I sigh, slipping my hands beneath the pillows. “So there is something they can do, but you don’t want to?”

“No… so, if you want me to take you home?”

I laugh in frustration. “I may work with girls who give extras and are slutty. Do you think I chose that path… no,” I exhale. “I had to do it. Sometimes you have to do the most horrendous things to survive. And I didn’t sleep with you for payment, or out of sympathy. I like you, if you must know.” My eyes roll.

“Okay,” he says, taken aback. “I’m sorry.”

“You may be sick, but it doesn’t give you the right to treat me like crap. I’m not shallow,” I sigh. “I do actually care.”

“Do you need a timeout, Jen?” he sniggers at my outburst.

“I need to know what this is,” I say, serious. “And for that, we need to communicate… I won’t be shit on again.”

“Come on Jen,” he groans.

“Talk to me.” 

He closes his eyes for a second, grumbling. “Over the last eighteen months, I’ve seen how people change. I can’t have a conversation with anyone I know without seeing that look in their eyes,” he smirks. “Like I’m tainted by impermanence and it’s contagious. My passing will be a great relief for most.”

“Wow, I’ve never heard such defeatism. How can you not want to live?” I say, with the thoughts of my mom’s frail body flooding back to me. “Death is not that clear-cut. It’s what you do now that matters, and sometimes you’ve got to fight.”

“Exactly,” he says, stubborn. “That is why I will have control of it and carry on. To carry on without interference is living, Jen,” he fingers my hair gently.

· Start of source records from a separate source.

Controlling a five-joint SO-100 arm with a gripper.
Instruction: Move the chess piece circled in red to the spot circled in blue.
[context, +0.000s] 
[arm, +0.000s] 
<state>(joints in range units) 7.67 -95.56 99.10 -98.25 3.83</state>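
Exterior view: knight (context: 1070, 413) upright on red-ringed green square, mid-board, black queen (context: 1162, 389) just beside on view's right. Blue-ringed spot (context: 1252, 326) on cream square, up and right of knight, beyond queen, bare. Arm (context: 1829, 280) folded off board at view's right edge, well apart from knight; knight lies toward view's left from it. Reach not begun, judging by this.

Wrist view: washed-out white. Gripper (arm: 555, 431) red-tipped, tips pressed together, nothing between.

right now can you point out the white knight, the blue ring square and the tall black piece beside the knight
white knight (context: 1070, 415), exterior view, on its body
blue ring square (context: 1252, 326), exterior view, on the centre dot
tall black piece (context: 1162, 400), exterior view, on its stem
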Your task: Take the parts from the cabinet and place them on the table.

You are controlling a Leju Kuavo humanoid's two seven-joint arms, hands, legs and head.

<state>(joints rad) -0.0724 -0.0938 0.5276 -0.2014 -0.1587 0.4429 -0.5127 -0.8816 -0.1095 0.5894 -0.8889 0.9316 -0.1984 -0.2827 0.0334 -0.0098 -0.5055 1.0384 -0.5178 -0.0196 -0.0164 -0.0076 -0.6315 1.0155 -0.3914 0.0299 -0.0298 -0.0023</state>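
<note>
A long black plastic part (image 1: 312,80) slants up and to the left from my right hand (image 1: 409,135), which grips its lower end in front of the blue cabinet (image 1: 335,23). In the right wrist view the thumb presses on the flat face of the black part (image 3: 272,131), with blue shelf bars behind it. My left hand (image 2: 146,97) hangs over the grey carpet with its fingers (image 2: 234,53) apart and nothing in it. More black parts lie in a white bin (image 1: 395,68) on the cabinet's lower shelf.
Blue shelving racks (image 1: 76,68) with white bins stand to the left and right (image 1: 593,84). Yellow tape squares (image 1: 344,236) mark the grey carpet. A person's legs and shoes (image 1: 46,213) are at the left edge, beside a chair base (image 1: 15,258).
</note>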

“Grayson Crane… I will make you want to live.” I slink my hand across his skin and over his hip.

“I shall enjoy watching you try.”

“You’ll see.”

“Well, I’d say we’re both fairly fucked-up aren’t we?”

I purse my lips. “We are, and do you know what we should do, from your own words, throw caution to the wind.”

“Very well.”

He lifts his athletic arm to invite me in. I curl up on his chest with butterflies fluttering inside my gut because I’ve never experience this kind of affection before.

“So, tell me about yourself,” he asks, as I brush my cheek against his soft skin. “I now think an in-depth intro is due.”

He really doesn’t need to hear my miserable tale, he’s going through enough. How basically everything I strive to achieve fails because god feels like throwing another pile of crap my way. My struggles are nothing in comparison with his. I purr and snuggle, pretending I didn’t hear. I’m going to sleep. Sleep is better than discussing this topic further.

“Jen,” he says, but still my eyes stay closed. “There is nothing you can’t tell me.”

I slide my head up to look in his eyes. “Things have been hard, and that’s about it.” I blow out. “I take care of a rebellious teen.” He arches his brow at me. “My sister,” I explain. “And that’s me in a nutshell.”

“Short but sweet,” he hums with creased eyes. “Well, it’s nice to meet you, Jen.” He sweeps his hand over my bare shoulder.

I slip my head back down. There are a million tears I’m trying to stop flowing from my eyes and onto his skin. The one guy who has made me feel I’m actually worth something is sick. Can I walk away from him now? No. I don’t even think I want to.